SCORM 1.2 vs SCORM 2004

Jul 02, 2019

Can anyone share their insights about the benefits vs. shortcomings of publishing in SCORM 2004. I've stayed with SCORM 1.2 because I've heard general comments about 2004 being problematic. Now I'm working on a course where my internal client is asking for scoring that looks like the attachment. I've heard that scoring analytics are possible with SCORM 4 but I'm hesitating about trying it because of the vague bad buzz. Any ideas?

   

4 Replies
Judy Nollet

A company I contract with switched from SCORM 1.2 to 2004 (3rd edition) a few years ago. I don't know of any issues. I do know that SCORM 2004 can "remember" more when someone exits a course, so the user is less apt to lose their progress in a very long/complicated course.

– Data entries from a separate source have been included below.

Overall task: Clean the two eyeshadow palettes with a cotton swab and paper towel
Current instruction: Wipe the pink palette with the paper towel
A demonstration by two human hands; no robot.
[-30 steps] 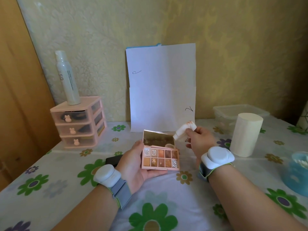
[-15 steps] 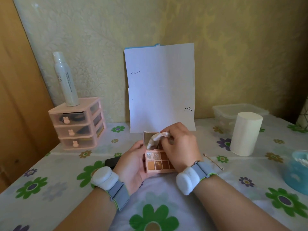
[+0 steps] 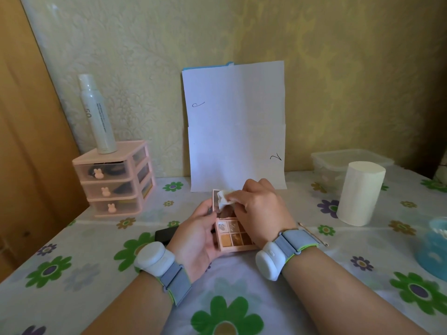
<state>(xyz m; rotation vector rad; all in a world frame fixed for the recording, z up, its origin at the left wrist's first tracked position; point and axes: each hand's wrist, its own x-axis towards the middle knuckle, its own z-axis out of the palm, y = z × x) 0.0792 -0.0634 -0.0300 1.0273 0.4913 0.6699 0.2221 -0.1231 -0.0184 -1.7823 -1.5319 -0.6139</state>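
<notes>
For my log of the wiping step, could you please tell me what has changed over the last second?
The right hand brought the paper towel down and left onto the mirror of the palette, still pinching it. The left hand kept holding the palette; the paper roll and drawers stayed put.

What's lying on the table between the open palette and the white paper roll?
In the head view, a cotton swab lies on the tablecloth between the palette and the paper roll, just past the right hand.
</notes>
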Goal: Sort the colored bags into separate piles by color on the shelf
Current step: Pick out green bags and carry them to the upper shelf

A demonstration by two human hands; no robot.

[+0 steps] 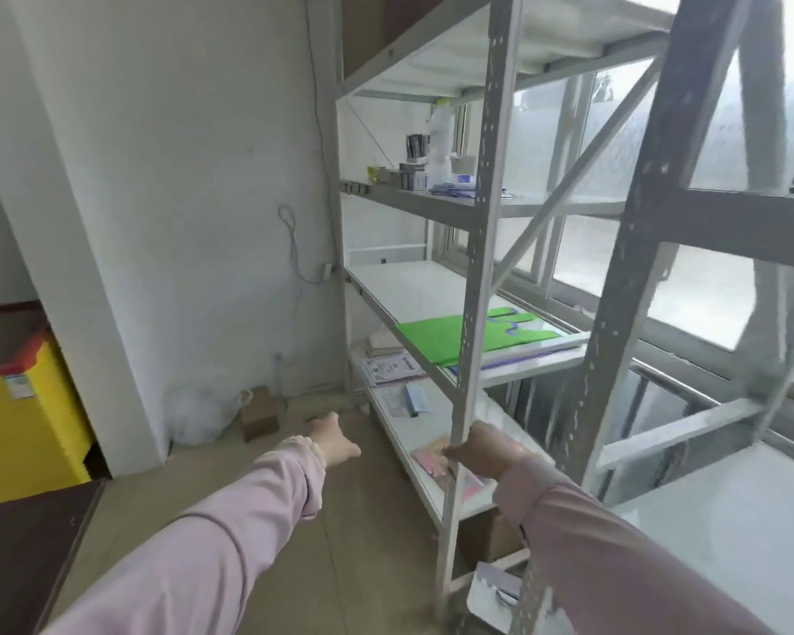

In short, I don't know of any reason not to make the switch to SCORM 2004.

Unfortunately, I can't provide any guidance about scoring analytics, because I'm not involved in that aspect at all.

Michael North

Our LMS requires us to use SCORM 1.2 or SCORM 2004 (2nd and 4th Edition), but we generally end up using 1.2 as it can be more ‘reliable’.

My understanding of the differences is that the later editions of 2004 have a larger character count and therefore better bookmarking (memory), so 1.2 could throw a use back a few slides for larger courses.

2004 also allows Interaction level reporting where as 1.2 will just return a score.